**Activity:** Scan the material below for the word "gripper", then copy every line in which it appears.

**Information shown:**
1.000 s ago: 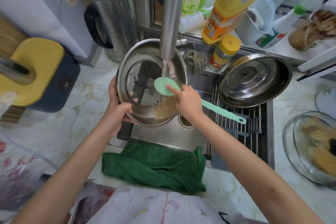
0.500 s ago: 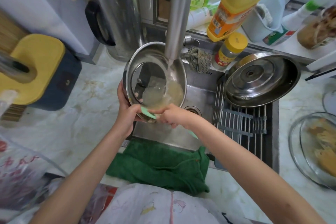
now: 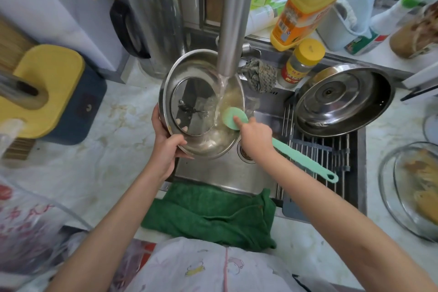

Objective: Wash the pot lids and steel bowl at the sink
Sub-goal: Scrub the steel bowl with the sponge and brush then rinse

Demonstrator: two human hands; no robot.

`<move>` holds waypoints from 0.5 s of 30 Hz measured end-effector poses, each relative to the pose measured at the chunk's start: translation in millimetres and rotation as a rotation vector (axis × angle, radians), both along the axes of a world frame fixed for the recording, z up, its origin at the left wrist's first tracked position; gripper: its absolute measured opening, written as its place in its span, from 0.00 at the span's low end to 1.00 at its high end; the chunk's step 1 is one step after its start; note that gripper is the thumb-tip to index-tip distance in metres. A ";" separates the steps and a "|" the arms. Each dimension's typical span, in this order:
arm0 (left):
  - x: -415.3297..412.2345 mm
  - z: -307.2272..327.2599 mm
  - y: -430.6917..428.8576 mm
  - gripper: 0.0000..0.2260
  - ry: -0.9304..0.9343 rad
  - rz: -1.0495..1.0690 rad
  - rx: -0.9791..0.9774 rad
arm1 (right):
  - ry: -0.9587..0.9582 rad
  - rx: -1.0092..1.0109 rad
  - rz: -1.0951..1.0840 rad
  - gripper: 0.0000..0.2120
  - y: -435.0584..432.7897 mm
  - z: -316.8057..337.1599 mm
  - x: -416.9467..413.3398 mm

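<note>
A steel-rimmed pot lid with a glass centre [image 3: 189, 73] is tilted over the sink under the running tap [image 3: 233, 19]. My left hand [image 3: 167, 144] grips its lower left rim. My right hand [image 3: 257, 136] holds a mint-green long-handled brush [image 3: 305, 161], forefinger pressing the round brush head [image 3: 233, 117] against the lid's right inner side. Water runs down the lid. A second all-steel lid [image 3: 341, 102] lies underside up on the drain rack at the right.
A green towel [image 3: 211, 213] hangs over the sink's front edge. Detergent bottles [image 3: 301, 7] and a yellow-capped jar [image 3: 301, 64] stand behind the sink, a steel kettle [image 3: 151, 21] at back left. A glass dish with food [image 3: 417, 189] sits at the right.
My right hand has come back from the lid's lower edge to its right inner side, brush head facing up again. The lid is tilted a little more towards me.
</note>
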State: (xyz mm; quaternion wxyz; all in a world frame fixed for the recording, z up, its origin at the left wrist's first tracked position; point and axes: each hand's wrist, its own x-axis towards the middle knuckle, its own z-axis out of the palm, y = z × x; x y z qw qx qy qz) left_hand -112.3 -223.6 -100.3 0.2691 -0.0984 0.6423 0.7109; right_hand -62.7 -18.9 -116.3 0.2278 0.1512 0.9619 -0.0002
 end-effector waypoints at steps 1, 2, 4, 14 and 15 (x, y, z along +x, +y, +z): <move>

**Solution below:**
`<move>` holds waypoints from 0.5 s of 30 Hz measured end-effector poses, each relative to the pose measured at the chunk's start: translation in millimetres and rotation as a rotation vector (axis × angle, radians), both along the axes of a world frame fixed for the recording, z up, its origin at the left wrist's first tracked position; gripper: its absolute measured opening, written as its place in its span, from 0.00 at the span's low end to 1.00 at its high end; the chunk's step 1 is one step after its start; note that gripper is the thumb-tip to index-tip distance in metres. A ";" separates the steps and a "|" the arms. Each dimension's typical span, in this order:
  - gripper: 0.0000..0.2260
  - gripper: 0.0000..0.2120

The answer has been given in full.